CRX Default Data Storage File Structure

crx-quickstart/                Created automatically when the self-extracting
| crx-quickstart.jar is run. Contains the entire
| installation.
|
|--repository/ The repository.
|
|--workspaces/ Content of all workspaces.
| |
| |--<workspace-name> Each workspace has its own directory.
| |
| |--blobs/ Deprecated storage location for large binaries.
| | These are now stored by the Data Store in
| | shared/repository/datastore/
| |
| |--copy/ Local copy of the central persistent storage
| | (found in shared/workspaces/<workspace-name>)
| | for this workspace. Contains tar files created
| | by the the TarPM.
| |
| |--index/ Workspace search index. Each cluster instance
| | maintains an index for each of its workspaces.
| |
| |--workspace.xml Configuration file for this workspace.
| |
| |--locks Records the locks currently held in this
| workspace.
|
|--version/ Version storage
| |
| |--copy/ Local copy of the central version persistent storage
| (found in shared/version).
| Contains tar files created by the the TarPM.
|
|--shared/ The central persistent storage for the cluster.
| In a cluster of size greater than 1 this
| directory is accessible from all instances, but
| each also maintains a copy in its local copy/
| directory. In a standalone instance the central
| storage is still in this shared directory, but
| this directory happens to be on the same
| machine as the installation.
|
|--workspaces/ Shared content of all workspaces.
| |
| |--<workspace-name>/ Each workspace has its own directory. Contains
| the tar files created by the TarPM.
|--repository/
| |
| |--datastore/ The data store for large binaries.
|
|--journal/ The journal records all changes to the
| repository content. Used to synchronize cluster
| instances.
|
|--version/ Version storage. Contains tar files holding
| versioning data created by the TarPM.
|
|--namespaces/ Namespace registry.
|
|--nodetypes/ Nodetype registry.

Optimizing Tar Files

As data is never overwritten in a tar file, the disk usage increases even when only updating existing data. When optimizing, the TarPM copies data that is still used from old tar files into new tar files and deletes the old tar files that contain only old or redundant data. If there is only one file, optimization will have no effect.

Note

If you are optimizing tar files in a cluster, you need to ensure that the Tar optimization times are set to the same value on all cluster nodes. For example, <param name="autoOptimizeAt" value="1:00-4:00"/>

Manually optimizing tar files using the CRX Console

To optimize tar files using the CRX console:

  1. In the CRX Console, log in as administrator.
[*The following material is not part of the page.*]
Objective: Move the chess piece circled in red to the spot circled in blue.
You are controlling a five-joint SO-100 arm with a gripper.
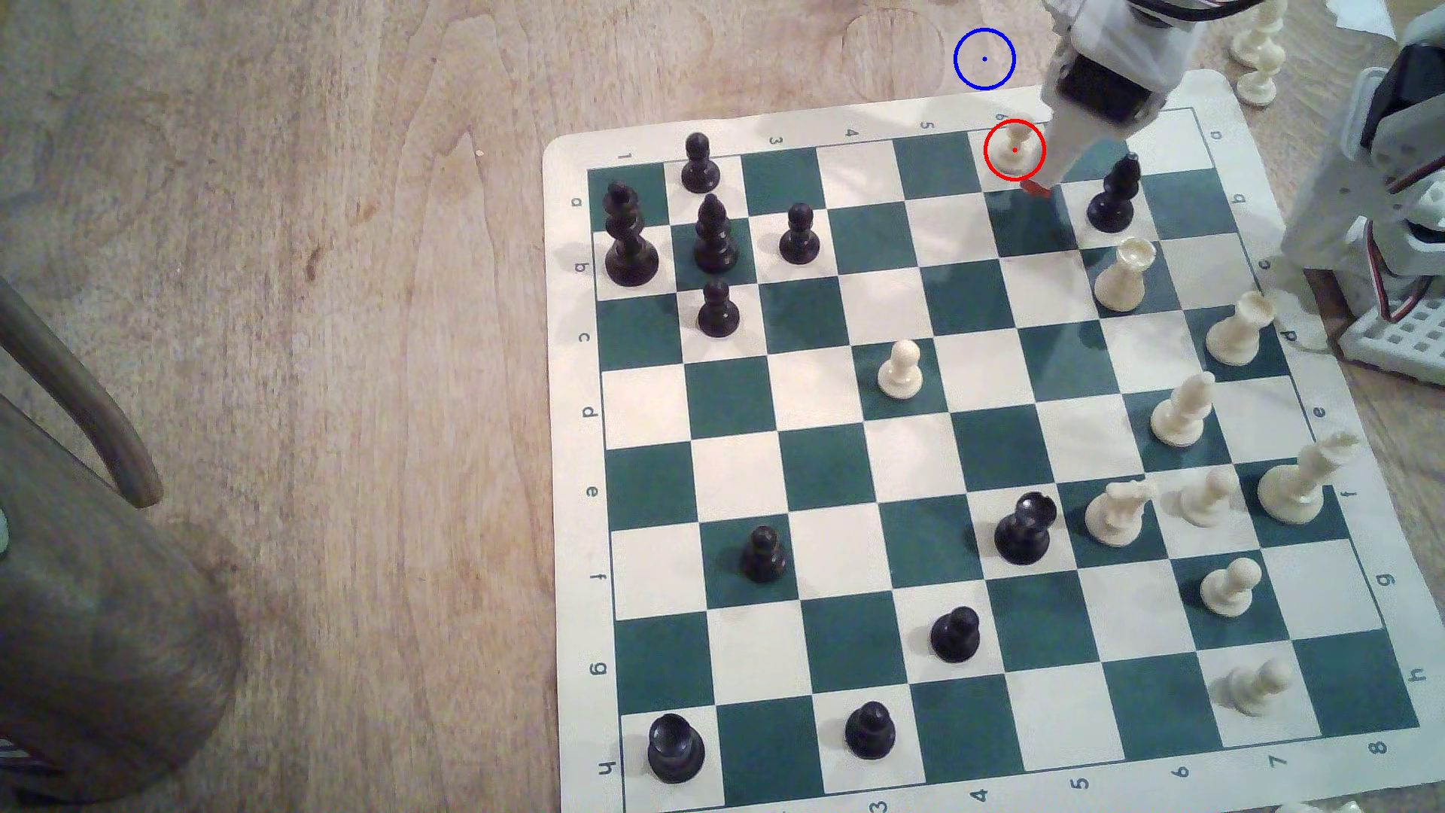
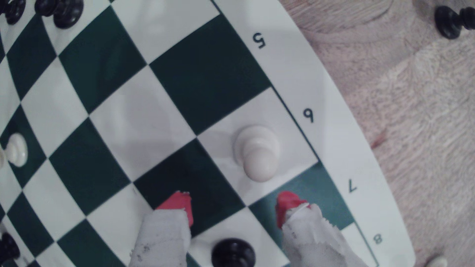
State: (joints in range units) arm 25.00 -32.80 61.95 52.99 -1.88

  2. Click Repository Configuration.

  3. Select Tar Persistence Manager Optimization and click Start Optimization.

    file
  4. To stop optimization, click Stop Optimization.

    file

Automatically optimizing tar files

By default optimization is automatically run each night between 2 am and 5 am. See the option autoOptimizeAt in the TarPM configuration. We recommend that you optimize the tar file when the current system usage is low.

Manually optimizing tar files at runtime

You can start optimizing the tar file manually at runtime by placing a specially named file optimize.tar in the folder where the tar files are. This file can be empty.

When optimization starts, this file is automatically renamed to optimizeNow.tar. If you need to stop optimization, you can do so by deleting this file. The file is automatically deleted when the optimization run ends.

Manually Merging Tar Index Files

If many entries are stored in the tar files, the number of index files may grow. The index files are automatically merged before and after the scheduled Tar PM optimization. To reduce the number of index files at other times, you can merge these index files using the CRX Console. You can merge tar index files while the repository is running.

Manually merging tar index files using the CRX console

To merge tar index files using the CRX console:

  1. In the CRX console, click Repository Configuration.

    file
  2. Select Tar Persistence Manager Index Merge.

    file
  3. Click Start Index Merge. CRX indicates when it completes the merge.

    file

Note

Fragmented tar index files may have a negative impact on performance. In case of performance problems, merging the tar index files is recommended.

Consistency Checking and Fixing

The Tar PM can check repository consistency and fix consistency problems at startup.

Caution

When running a consistency fix in a clustered environment, only run it on one cluster node or the consistency check/fix will not update the cache on the other cluster nodes. Do not start other cluster nodes while the consistency fix is running. After the consistency fix is finished, the other cluster nodes can be started.

To enable consistency checking and automatically fix problems, set the following options in the (PersistenceManager section of) repository.xml and workspace.xml, re-start CRX and monitor crx/error.log for any relevant messages:

<param name="consistencyCheck" value="true"/>
<param name="consistencyFix" value="true"/>
To fix consistency problems, the consistency check setting must be enabled as well. After the consistency check has finished, disable the relevant settings, otherwise the consistency check always runs when starting up CRX.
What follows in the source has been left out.